Writers Adam Cozad and David Koepp have revised the Jack Ryan story for a new generation with a few deft twists.  The change in character merges the older characters of Ryan and Clark, an analyst who can fight and kill like an elite soldier when he needs to.  I remain nostalgic for the old balance but I must admit that the new characterization works well for the younger audience.  The changes in character and tempo compare well with the other reboot starring Chris Pine, the Star Trek movies.

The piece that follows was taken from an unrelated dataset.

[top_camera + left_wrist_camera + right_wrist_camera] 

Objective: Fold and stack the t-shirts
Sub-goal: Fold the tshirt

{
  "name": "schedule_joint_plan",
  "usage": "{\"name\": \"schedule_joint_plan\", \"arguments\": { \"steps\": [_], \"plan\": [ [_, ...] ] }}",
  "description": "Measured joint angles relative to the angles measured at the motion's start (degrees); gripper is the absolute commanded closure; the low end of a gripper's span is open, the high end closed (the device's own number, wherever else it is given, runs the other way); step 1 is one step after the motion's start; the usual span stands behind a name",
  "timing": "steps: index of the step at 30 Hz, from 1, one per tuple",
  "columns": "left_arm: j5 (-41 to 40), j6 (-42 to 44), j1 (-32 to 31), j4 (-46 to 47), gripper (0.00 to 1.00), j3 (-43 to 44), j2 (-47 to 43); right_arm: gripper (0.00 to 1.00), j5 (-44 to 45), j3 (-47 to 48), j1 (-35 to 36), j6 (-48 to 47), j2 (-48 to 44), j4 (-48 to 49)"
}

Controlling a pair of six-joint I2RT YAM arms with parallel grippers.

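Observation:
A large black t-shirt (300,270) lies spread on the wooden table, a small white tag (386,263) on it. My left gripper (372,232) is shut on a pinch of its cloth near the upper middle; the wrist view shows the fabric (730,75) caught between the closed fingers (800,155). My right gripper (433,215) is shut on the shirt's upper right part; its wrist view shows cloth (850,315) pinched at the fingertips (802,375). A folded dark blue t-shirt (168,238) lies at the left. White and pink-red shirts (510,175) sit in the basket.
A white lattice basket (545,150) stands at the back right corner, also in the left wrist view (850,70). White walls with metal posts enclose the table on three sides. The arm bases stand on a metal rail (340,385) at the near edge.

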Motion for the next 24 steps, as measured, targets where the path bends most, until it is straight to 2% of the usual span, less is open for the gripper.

Many excellent thing from Clancy’s novels survive the revision.  Clancy’s CIA agents were dedicated, loyal, and courageous individuals who protected and served the country that they loved.  Jack Ryan provides a refreshing counterpoint to the overused and mindless Hollywood idea that the nation’s intelligence services are full of corrupt, evil, and untrustworthy psychopaths.  Jack Ryan is the inversion of that trope, the polar opposite of the Jason Bourne films.

Jack Ryan is well-shot and well-acted.  Director Kenneth Branagh’s Shakespearean background shows through here as he threads a neat needle between dynamic, memorable characters and human, credible heroes.  The action is brisk and engaging without stepping over into James Bond-style fantasy.  There is a great bit of variety here that does not show up in Bond or Bourne flicks, where explosions, kung-fu, and bullets are the norm.  Tom Clancy’s novels always carried a sense of the urgency in timing in field craft and the analyst’s office as well.  There were phone calls in this movie that had me on the edge of my seat, which impressed me.

Branagh’s villain, Viktor Cherevin, carries a great deal of menace without physical violence.  But one of Britain’s most famous actors is up to the task.  I really enjoyed Kevin Costner’s Thomas Harper, Ryan’s mentor in the CIA.  Costner’s performances are always under-emoted, but his skills have aged well, and his presence carries through here as self-possessed control that fits a more conservative (not traditional) traditional spy.

The cinematography is solid without being flashy.  This isn’t a travel adventure so the scenery is solid and striking but reserved.  At no point does the background imagery or the solid musical score distract from the story being told.  I particularly liked the Russian bad guys meeting in a stretch of bleak and anonymous forest, a setting that embodies the mixture of modernity with the brutality of Russia’s medieval past that carries through in some ways today.

The family values crowd should go crazy for this movie.  There isn’t any womanizing on-screen (though it is referred to as part of the villain’s persona), characters genuinely love and respect one another.  I was so happy to see a romance where the woman did not immediately insist that the warrior she loves stop being a warrior because his necessary work involves danger.  A little bit of the family-values hypocrisy will show through here as well.  Ryan is genuinely kind, caring, and dedicated to the woman he wants to marry, whom he is living and sleeping with.  The same people who won’t really make an outcry about that sexual immorality would give birth to barnyard animals should the sexual immorality have been homosexual instead.  The “my sins are acceptable and yours aren’t” motif also captures the character of the target audience, I feel.

That is the best that I can come up with as a criticism of the movie.  I was skeptical going in, but after taking some time to reflect I cannot imagine how they could have done a better job introducing Jack Ryan, a character I have loved for decades, to a new generation.